Аккордеон старый,трофейный,состояние идеальное,только клавиши пожелтели.Пробовао отбеливателем,аседолом,зубной пастой,результат ноль.Подскажите ещё какие-нибудь способы отбеливания.


----------



## vbaev (10 Дек 2010)

а может отшлифовать?))
мы так в армии бляхи чистили, на станке) а потом отполировать)


----------



## MAN (10 Дек 2010)

Радикальное, но эффективное решение - разобрать клавиатуру и переклеить заново целлулоид на всех клавишах. Шлифование вряд ли поможет, т.к. старый целлулоид пожелтел, скорее всего, не только на поверхности.


----------



## vbaev (10 Дек 2010)

мне кажется это лишняя трата времени и сил. Вот к примеру Scandalli новые аккордеоны делают под старину, желые клавиши тоже.


----------



## MAN (10 Дек 2010)

Согласен с последним мнением. Действительно, зачем "белить" клавиши на ретро-инструменте? В их естественной желтизне заключается определённый шарм.


----------



## zet10 (10 Дек 2010)

MAN писал:


> Действительно, зачем "белить" клавиши на ретро-инструменте?


Наверное затем что-б можно было дороже продать))


----------



## Евгений51 (10 Дек 2010)

Как отбелить.
простым ацетоном. или растворителем с водичкой. Не переусердствуйте. Клавиши становятся липкие. Немного потереть, оставить пусть опять твёрдые станут и снова. Лучше поучиться на таком же материале., потом браться за аккордеон.Я отбеливал баян. получилось.
Повторюсь.

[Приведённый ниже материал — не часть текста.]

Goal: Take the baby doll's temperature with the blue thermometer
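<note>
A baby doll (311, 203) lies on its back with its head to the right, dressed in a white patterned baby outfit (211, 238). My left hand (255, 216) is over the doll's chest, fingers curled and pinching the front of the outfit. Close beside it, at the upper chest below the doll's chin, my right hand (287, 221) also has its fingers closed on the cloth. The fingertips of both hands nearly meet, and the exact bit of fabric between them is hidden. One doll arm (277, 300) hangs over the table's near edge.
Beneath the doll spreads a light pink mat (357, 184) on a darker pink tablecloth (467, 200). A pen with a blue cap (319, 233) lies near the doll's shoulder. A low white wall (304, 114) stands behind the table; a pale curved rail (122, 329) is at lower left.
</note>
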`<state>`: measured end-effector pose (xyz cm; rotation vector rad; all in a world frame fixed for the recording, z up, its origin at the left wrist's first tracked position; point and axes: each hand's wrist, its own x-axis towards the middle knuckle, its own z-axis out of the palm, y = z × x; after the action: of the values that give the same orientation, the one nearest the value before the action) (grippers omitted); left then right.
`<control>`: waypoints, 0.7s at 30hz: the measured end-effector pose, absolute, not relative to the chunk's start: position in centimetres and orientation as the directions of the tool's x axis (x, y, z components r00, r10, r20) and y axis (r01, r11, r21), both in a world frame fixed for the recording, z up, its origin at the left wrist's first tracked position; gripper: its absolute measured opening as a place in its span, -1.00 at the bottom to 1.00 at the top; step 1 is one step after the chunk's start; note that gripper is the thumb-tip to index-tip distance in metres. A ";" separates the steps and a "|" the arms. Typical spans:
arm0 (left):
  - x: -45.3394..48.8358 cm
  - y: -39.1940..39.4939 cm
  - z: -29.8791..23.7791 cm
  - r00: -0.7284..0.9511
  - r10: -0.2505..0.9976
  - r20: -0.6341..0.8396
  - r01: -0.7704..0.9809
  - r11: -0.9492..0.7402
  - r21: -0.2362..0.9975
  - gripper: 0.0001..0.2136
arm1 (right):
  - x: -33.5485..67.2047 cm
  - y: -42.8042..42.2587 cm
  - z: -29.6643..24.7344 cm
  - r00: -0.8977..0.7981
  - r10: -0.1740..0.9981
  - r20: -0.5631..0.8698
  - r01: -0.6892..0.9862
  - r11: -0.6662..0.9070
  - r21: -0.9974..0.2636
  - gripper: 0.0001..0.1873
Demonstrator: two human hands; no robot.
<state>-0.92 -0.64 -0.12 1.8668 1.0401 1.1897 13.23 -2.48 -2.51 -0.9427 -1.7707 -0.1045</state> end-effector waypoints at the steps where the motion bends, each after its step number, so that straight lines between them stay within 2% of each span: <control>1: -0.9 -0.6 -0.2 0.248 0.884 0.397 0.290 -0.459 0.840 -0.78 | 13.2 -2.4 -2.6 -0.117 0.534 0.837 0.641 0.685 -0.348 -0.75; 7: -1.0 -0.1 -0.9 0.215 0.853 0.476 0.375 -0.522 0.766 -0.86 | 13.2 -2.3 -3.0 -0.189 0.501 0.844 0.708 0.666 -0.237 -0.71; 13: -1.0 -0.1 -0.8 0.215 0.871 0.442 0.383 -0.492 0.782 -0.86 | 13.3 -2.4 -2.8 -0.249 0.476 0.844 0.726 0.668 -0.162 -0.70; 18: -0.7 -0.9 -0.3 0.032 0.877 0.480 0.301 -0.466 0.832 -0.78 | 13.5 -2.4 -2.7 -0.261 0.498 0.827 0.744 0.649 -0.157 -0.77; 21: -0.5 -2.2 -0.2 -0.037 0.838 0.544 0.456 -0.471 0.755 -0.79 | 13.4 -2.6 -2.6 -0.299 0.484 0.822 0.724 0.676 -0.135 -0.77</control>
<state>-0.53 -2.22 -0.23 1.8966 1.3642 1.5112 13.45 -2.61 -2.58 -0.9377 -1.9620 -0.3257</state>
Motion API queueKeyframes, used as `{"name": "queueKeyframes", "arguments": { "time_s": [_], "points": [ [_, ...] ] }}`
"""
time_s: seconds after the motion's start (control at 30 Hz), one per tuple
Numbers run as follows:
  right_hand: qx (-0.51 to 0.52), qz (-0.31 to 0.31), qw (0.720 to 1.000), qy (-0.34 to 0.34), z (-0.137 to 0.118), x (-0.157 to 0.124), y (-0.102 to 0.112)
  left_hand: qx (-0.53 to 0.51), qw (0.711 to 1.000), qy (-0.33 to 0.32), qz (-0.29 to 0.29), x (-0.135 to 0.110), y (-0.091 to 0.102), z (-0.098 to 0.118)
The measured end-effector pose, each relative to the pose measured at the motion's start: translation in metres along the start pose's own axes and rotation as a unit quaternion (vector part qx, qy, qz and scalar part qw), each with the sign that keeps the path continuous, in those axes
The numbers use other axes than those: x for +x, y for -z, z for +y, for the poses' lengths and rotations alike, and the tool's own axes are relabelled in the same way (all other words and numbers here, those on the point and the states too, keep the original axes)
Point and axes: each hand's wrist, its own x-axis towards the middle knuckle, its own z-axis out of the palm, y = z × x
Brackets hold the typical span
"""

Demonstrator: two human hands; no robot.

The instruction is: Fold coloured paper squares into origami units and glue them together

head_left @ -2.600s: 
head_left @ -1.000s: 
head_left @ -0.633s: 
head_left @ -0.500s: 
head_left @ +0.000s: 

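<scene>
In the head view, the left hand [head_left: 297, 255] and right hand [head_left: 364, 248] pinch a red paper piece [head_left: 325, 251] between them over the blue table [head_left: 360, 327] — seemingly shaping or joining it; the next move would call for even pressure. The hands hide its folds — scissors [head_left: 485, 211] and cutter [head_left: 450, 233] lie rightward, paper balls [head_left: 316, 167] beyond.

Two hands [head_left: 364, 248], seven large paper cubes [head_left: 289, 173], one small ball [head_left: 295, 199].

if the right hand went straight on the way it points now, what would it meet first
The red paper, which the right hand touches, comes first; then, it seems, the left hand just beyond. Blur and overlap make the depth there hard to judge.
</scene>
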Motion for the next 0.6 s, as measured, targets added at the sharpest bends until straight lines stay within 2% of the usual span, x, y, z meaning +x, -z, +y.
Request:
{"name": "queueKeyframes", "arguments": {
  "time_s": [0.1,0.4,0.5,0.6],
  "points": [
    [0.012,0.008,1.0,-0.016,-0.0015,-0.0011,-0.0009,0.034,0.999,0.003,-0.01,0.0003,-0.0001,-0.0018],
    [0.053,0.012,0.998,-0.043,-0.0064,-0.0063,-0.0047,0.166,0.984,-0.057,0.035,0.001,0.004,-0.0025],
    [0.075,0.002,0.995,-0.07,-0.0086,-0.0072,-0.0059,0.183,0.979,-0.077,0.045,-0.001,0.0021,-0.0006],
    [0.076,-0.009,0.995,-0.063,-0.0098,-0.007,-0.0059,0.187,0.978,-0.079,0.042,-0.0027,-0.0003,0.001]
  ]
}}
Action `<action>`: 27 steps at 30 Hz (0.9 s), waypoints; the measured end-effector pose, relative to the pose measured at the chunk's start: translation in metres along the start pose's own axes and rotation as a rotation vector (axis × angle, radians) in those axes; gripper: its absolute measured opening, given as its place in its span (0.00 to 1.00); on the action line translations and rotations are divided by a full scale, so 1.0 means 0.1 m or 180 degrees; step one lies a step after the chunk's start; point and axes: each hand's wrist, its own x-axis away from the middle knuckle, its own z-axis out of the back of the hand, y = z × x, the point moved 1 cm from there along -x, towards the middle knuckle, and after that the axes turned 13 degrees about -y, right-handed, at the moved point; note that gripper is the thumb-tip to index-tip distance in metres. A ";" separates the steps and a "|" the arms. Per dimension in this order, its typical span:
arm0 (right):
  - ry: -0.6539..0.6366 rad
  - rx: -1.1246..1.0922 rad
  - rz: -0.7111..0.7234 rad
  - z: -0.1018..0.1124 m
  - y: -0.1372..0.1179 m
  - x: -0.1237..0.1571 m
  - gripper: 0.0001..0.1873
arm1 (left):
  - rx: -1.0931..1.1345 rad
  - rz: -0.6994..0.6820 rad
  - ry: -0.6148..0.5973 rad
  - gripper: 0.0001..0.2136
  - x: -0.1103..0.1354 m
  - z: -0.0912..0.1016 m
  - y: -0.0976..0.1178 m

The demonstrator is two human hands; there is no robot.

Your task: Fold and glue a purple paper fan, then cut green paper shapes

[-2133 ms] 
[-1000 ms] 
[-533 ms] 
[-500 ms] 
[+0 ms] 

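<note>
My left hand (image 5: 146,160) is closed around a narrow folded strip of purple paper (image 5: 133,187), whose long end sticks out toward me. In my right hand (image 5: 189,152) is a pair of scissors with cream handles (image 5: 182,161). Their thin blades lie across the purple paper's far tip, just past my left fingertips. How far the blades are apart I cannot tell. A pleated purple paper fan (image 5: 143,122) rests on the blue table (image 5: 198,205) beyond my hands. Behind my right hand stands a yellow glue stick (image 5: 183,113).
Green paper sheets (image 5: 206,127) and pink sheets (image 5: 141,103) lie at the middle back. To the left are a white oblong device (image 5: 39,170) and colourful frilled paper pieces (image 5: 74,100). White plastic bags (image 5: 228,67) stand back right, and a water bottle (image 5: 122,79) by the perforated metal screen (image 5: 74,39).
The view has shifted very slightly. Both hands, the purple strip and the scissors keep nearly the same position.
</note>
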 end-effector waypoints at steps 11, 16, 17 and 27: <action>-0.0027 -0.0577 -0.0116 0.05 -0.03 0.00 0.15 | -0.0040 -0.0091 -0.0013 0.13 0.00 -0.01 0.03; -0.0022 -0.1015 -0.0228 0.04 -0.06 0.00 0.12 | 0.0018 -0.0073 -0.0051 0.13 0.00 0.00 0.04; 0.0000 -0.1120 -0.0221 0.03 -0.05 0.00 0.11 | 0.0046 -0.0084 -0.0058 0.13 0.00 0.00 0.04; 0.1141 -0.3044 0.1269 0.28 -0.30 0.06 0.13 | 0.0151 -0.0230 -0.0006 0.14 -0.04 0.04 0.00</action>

Сначала не на аккордеоне.


----------



## Mystery (28 Дек 2010)

их походу не отбелить, оно насквозь "прокрашивается"(( А разве клавиши не цельно пластиковые? у меня Вельтмейстер Стелла разбирал вроде бы пластик мне так кажется, нигде швов не видно на вид цельнолитые.


----------



## Vetach (17 Янв 2011)

когда я тока начал играть на своем баяне, клавиши были жёлтые)
с годами от игры, сами побелели)) :biggrin:


----------